[Recorded data]
Segment Open

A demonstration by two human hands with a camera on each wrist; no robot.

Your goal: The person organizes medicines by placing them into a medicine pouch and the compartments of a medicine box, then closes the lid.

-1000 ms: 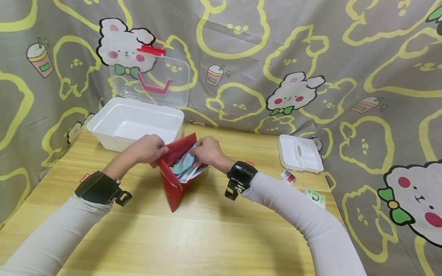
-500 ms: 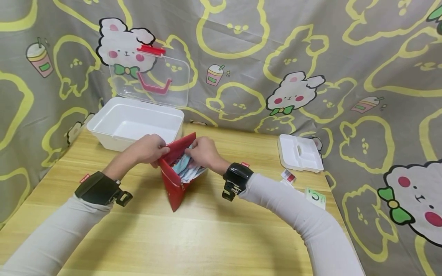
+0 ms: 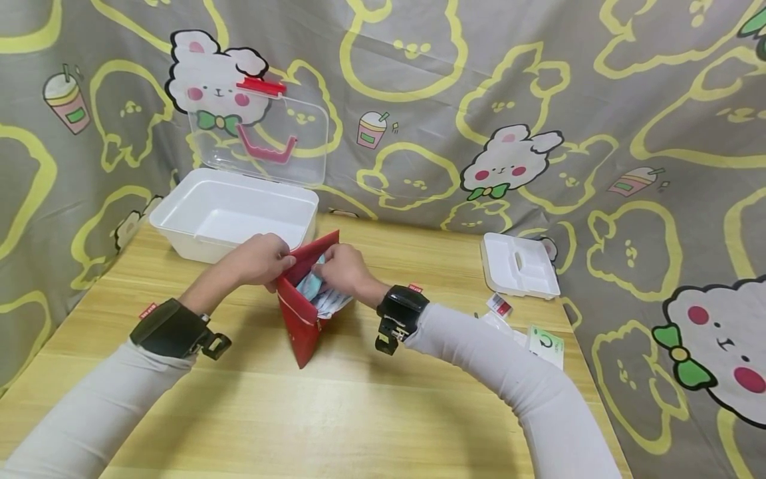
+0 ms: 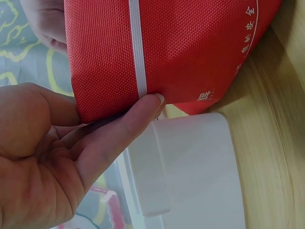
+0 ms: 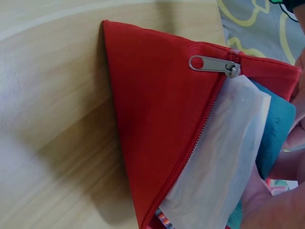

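One white box (image 3: 184,245) stands open at far left on a wooden table (image 3: 359,412), taking 12 o'clock as away from the person; its see-through lid (image 3: 311,136), with a red handle (image 3: 267,152), rises behind it at 12. Just short of the box wall is the left hand (image 3: 263,259), so that wall would likely check any shift toward 11. This hand pinches the left rim of a red pouch (image 3: 299,332) between thumb and fingers, with no gap beyond the cloth's thickness, and the pouch body lies at about 5 o'clock from the grip. The pouch's long axis leans from 1 to 7 o'clock, mouth upward and tipped rightward, its zip (image 5: 204,125) undone. Within the mouth, a teal packet (image 3: 310,287) lies at about 8 o'clock from the right hand (image 3: 344,269), the nearer of the two; that short line into the mouth seems to matter most. The right hand's fingers curl and appear to pinch the teal packet, though the tips are partly hidden. White packets (image 3: 332,304), at 6 to 7 from it, crowd the mouth and look likeliest to obstruct. Farther right, a white tray (image 3: 503,266) rests at 3, well apart; a red-and-white packet (image 3: 499,305) and a green card (image 3: 546,342) lie nearer 4, beside the right sleeve (image 3: 479,339).
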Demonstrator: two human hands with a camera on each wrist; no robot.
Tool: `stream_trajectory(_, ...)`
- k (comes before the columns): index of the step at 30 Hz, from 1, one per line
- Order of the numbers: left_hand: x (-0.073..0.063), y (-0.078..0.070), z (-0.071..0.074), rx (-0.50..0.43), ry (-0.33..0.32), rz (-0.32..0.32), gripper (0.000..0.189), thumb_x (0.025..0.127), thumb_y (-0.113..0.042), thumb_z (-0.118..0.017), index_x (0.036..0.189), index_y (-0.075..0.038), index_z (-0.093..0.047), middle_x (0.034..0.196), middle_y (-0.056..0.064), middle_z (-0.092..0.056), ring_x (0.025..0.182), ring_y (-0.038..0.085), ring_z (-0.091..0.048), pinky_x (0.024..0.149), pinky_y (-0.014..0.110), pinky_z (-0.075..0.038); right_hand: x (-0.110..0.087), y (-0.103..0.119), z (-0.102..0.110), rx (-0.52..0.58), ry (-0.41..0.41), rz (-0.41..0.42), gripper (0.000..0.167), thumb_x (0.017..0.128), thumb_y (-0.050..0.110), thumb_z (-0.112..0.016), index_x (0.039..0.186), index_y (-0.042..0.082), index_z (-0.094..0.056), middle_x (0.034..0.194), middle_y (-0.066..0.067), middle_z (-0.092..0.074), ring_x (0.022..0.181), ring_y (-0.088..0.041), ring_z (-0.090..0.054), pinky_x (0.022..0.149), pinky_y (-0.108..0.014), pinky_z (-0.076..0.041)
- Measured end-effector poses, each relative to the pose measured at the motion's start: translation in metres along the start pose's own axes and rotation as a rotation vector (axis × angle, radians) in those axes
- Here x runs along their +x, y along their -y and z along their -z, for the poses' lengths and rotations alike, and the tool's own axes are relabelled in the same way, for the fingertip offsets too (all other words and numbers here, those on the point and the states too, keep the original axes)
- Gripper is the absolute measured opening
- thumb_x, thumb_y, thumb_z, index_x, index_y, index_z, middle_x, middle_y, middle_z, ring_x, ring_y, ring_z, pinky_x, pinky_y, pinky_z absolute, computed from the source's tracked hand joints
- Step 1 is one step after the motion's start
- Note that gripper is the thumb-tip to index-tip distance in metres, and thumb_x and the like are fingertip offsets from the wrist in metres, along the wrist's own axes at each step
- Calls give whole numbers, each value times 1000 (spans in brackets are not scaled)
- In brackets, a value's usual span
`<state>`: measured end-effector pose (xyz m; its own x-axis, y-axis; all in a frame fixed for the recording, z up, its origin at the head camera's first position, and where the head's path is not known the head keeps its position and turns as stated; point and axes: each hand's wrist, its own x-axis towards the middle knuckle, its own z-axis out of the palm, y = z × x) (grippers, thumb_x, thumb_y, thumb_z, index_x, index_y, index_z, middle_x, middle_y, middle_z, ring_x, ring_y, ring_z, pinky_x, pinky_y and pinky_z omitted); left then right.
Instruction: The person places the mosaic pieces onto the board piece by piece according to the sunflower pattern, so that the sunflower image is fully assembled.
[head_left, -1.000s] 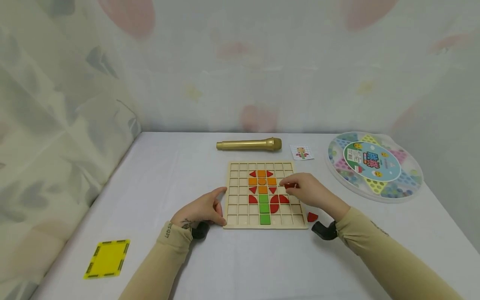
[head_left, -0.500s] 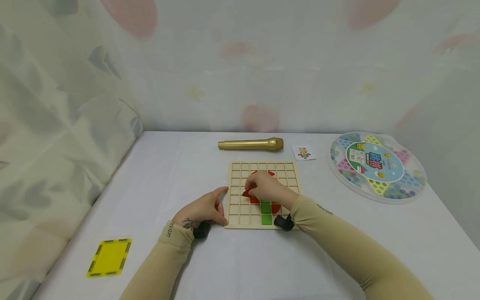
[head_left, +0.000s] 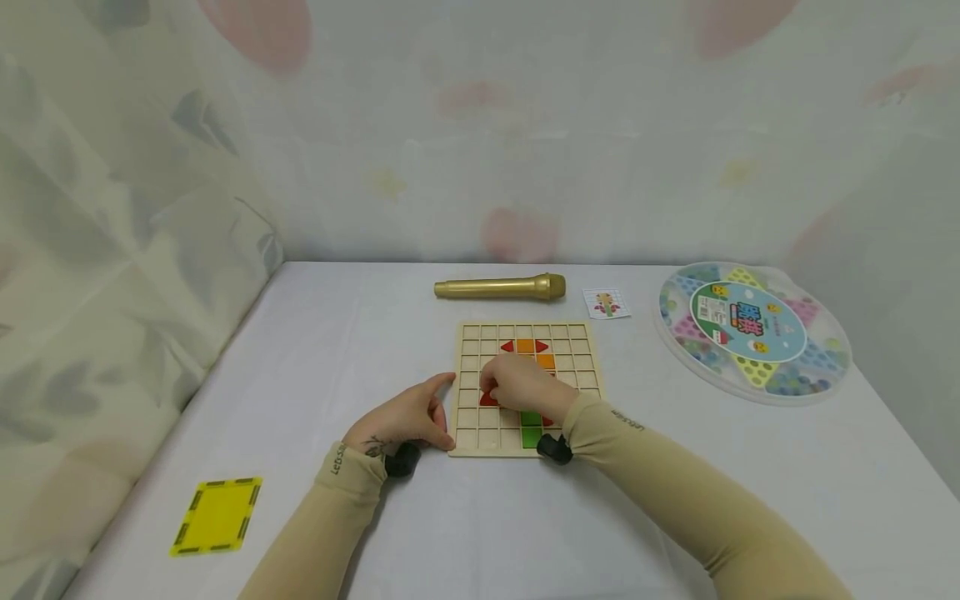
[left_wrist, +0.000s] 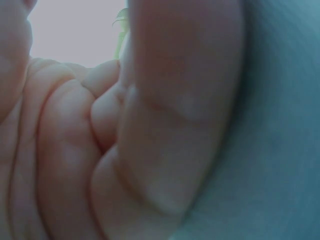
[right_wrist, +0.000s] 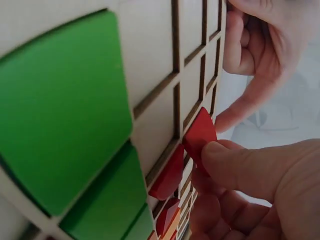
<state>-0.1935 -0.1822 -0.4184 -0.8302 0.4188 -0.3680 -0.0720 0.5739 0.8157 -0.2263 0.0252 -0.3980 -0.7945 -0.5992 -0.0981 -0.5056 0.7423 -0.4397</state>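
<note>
A wooden grid board [head_left: 487,418] lies on the white table with coloured tiles in its cells. Green square tiles [head_left: 531,437] form a column, and orange tiles [head_left: 546,362] and red triangle tiles [head_left: 507,346] sit higher up. My right hand [head_left: 525,387] is over the board's middle, covering several tiles. It pinches a red tile [right_wrist: 201,135] with one curved side between thumb and finger, tilted over a cell left of the green column. My left hand [head_left: 408,417] touches the board's left edge with straight index finger and thumb; its other fingers are curled in.
A gold microphone [head_left: 495,288] lies behind the board. Right of it is a small picture card [head_left: 607,304] with a similar pattern. A round, clear game case [head_left: 750,321] lies at the right, and a yellow square plate [head_left: 216,517] at the front left.
My right hand has moved left across the board with the red tile, then slightly lower left. The loose red tile beside the board is now behind my right sleeve. My left hand stays put.
</note>
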Motion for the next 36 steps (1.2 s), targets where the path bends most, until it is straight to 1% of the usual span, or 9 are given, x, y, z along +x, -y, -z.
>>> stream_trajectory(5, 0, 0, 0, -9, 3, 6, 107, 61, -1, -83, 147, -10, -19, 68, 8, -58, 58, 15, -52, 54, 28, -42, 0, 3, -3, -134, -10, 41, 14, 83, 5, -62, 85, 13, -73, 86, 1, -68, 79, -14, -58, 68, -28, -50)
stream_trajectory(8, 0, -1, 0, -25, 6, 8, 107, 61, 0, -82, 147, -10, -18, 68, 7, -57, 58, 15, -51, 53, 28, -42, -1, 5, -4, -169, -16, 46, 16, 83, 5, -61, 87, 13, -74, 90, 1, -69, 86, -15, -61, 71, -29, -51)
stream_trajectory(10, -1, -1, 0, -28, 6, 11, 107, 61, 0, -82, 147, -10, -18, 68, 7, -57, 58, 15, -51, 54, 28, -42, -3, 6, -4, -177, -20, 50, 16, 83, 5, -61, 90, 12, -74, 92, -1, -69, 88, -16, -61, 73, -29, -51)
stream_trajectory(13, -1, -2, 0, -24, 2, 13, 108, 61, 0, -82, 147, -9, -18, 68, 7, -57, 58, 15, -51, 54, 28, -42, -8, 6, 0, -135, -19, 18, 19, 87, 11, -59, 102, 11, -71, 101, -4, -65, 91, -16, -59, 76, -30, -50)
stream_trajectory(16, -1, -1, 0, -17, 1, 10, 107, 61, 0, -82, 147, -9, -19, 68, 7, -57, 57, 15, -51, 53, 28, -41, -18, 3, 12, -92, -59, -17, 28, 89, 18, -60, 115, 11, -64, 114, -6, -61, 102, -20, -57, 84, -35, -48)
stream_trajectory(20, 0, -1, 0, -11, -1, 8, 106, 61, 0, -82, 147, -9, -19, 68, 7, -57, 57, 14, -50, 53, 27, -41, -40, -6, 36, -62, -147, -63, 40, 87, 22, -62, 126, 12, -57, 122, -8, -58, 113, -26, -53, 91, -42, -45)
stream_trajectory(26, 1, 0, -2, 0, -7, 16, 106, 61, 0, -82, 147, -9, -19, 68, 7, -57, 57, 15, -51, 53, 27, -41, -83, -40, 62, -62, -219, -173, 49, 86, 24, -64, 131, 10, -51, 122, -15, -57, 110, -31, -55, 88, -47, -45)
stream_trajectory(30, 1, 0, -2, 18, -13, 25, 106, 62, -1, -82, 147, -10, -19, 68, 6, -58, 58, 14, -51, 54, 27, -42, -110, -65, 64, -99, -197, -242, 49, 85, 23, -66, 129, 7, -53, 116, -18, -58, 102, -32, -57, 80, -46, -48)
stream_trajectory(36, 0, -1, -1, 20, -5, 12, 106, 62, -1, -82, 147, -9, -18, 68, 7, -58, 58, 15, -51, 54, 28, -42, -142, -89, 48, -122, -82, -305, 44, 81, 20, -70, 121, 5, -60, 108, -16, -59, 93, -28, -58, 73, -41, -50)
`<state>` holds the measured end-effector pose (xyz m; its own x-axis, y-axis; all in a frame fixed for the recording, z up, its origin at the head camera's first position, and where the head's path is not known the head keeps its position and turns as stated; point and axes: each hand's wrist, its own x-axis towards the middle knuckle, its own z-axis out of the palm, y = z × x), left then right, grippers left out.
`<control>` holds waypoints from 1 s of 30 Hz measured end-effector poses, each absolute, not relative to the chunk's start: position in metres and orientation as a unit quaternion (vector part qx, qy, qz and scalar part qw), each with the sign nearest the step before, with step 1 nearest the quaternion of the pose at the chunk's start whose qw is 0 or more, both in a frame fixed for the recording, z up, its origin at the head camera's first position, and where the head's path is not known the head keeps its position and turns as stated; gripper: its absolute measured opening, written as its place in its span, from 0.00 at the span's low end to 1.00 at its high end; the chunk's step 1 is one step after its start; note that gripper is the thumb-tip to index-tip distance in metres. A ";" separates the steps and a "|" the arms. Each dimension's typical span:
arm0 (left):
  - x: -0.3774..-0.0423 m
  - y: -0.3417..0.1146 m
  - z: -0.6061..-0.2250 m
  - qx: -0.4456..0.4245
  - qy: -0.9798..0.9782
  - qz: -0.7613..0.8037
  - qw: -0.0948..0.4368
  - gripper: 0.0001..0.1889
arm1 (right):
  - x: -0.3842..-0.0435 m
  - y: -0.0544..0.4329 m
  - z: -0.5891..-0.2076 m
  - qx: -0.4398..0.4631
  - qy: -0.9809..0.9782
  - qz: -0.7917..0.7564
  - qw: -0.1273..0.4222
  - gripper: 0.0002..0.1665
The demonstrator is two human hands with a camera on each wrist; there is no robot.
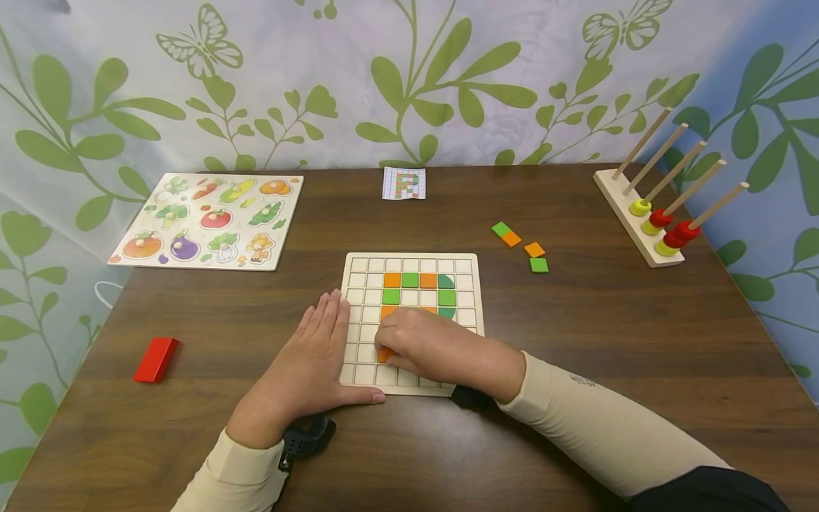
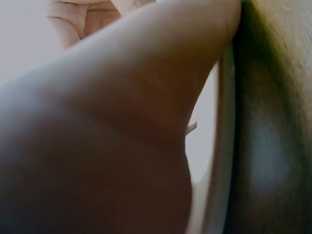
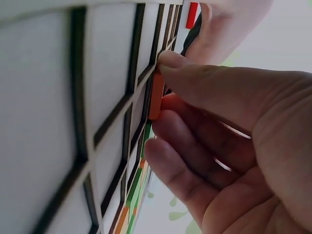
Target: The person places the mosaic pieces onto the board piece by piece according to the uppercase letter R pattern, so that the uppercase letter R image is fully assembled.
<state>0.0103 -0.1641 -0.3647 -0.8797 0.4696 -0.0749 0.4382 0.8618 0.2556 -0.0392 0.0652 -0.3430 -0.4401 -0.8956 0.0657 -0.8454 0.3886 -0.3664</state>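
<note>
A pale wooden grid board (image 1: 409, 260) lies in front of me, with orange, green and dark green pieces set in its squares. My right hand (image 1: 425, 345) is over the board's middle. Between its thumb and fingers it pinches an orange square tile (image 3: 155, 95), right at the grid in the right wrist view. Part of the pattern is hidden under this hand. My left hand (image 1: 313, 355) rests at the board's left edge with fingers straight, its thumb along the near edge. Most of the left wrist view is filled by that hand, blurred.
Several loose green and orange tiles (image 1: 539, 265) lie right of the board. Behind it is a small pattern card (image 1: 404, 183). A vegetable puzzle (image 1: 217, 218) sits back left, a red block (image 1: 156, 360) at left, and a peg stand with rings (image 1: 640, 220) at back right.
</note>
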 end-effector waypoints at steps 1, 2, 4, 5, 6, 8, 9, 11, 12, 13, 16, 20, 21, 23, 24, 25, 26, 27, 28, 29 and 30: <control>0.010 -0.164 -0.365 0.235 0.963 0.116 0.068 0.76 | -0.039 0.065 -0.343 -0.524 0.830 -0.178 0.070 0.04; 0.010 -0.164 -0.365 0.234 0.963 0.116 0.069 0.76 | -0.039 0.065 -0.343 -0.523 0.830 -0.181 0.068 0.04; 0.010 -0.164 -0.365 0.233 0.963 0.117 0.071 0.76 | -0.038 0.065 -0.344 -0.516 0.833 -0.185 0.070 0.05; 0.010 -0.164 -0.365 0.233 0.963 0.117 0.071 0.76 | -0.038 0.065 -0.343 -0.510 0.836 -0.188 0.072 0.06; 0.010 -0.164 -0.365 0.232 0.963 0.117 0.072 0.76 | -0.038 0.065 -0.343 -0.503 0.839 -0.190 0.076 0.07; 0.010 -0.164 -0.365 0.231 0.963 0.118 0.074 0.76 | -0.037 0.064 -0.342 -0.490 0.846 -0.194 0.083 0.08; 0.010 -0.164 -0.365 0.230 0.963 0.118 0.074 0.76 | -0.037 0.064 -0.342 -0.484 0.849 -0.195 0.087 0.09; 0.010 -0.164 -0.365 0.230 0.963 0.117 0.075 0.76 | -0.037 0.064 -0.341 -0.478 0.851 -0.198 0.091 0.10; 0.010 -0.164 -0.365 0.230 0.963 0.116 0.076 0.76 | -0.037 0.064 -0.341 -0.478 0.851 -0.198 0.091 0.10; 0.010 -0.164 -0.365 0.231 0.963 0.116 0.076 0.76 | -0.037 0.065 -0.342 -0.479 0.851 -0.197 0.091 0.10; 0.010 -0.164 -0.365 0.232 0.963 0.115 0.075 0.76 | -0.036 0.066 -0.341 -0.485 0.849 -0.189 0.088 0.10; 0.009 -0.164 -0.365 0.231 0.963 0.116 0.074 0.76 | -0.036 0.068 -0.339 -0.491 0.849 -0.176 0.080 0.10; 0.009 -0.164 -0.365 0.231 0.963 0.116 0.075 0.76 | -0.036 0.069 -0.338 -0.493 0.849 -0.174 0.078 0.10; 0.009 -0.164 -0.365 0.230 0.963 0.115 0.077 0.76 | -0.037 0.070 -0.338 -0.496 0.847 -0.174 0.073 0.10; 0.010 -0.164 -0.365 0.230 0.963 0.114 0.079 0.76 | -0.037 0.071 -0.338 -0.499 0.846 -0.175 0.069 0.09; 0.010 -0.164 -0.365 0.230 0.963 0.113 0.080 0.76 | -0.037 0.072 -0.339 -0.502 0.844 -0.176 0.065 0.09; 0.010 -0.164 -0.365 0.229 0.963 0.113 0.080 0.76 | -0.038 0.073 -0.339 -0.504 0.843 -0.177 0.061 0.09; 0.010 -0.164 -0.365 0.229 0.963 0.113 0.081 0.76 | -0.039 0.074 -0.339 -0.506 0.842 -0.179 0.057 0.09; 0.010 -0.164 -0.365 0.230 0.963 0.112 0.081 0.76 | -0.039 0.075 -0.338 -0.507 0.841 -0.183 0.052 0.08; 0.010 -0.164 -0.364 0.230 0.963 0.112 0.080 0.76 | -0.040 0.077 -0.338 -0.508 0.839 -0.188 0.048 0.09; 0.010 -0.164 -0.364 0.230 0.964 0.112 0.080 0.76 | -0.042 0.079 -0.338 -0.507 0.839 -0.193 0.043 0.08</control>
<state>0.0102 -0.1636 -0.3644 -0.8819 0.4603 -0.1020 0.4247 0.8696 0.2519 -0.0418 0.0792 -0.3376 -0.4822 -0.8674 0.1227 -0.8341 0.4118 -0.3670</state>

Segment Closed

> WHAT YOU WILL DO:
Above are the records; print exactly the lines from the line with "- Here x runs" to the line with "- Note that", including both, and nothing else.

> ANSWER SPACE:
- Here x runs along their +x, y along their -y and z along their -z, for the poses' lengths and rotations alike, and the tool's own axes are relabelled in the same way, for the fingertip offsets too (all other words and numbers here, those on the point and the states too, keep the original axes)
- Gripper is the absolute measured opening
- thumb_x, thumb_y, thumb_z, index_x, index_y, index_z, middle_x, middle_y, middle_z, ring_x, ring_y, ring_z, pinky_x, pinky_y, pinky_z absolute, computed from the source's tracked hand joints
- Step 1 is one step after the motion's start
- Note that gripper is the thumb-tip to index-tip distance in metres, and thumb_x and the like are fingertip offsets from the wrist in metres, along the wrist's own axes at each step

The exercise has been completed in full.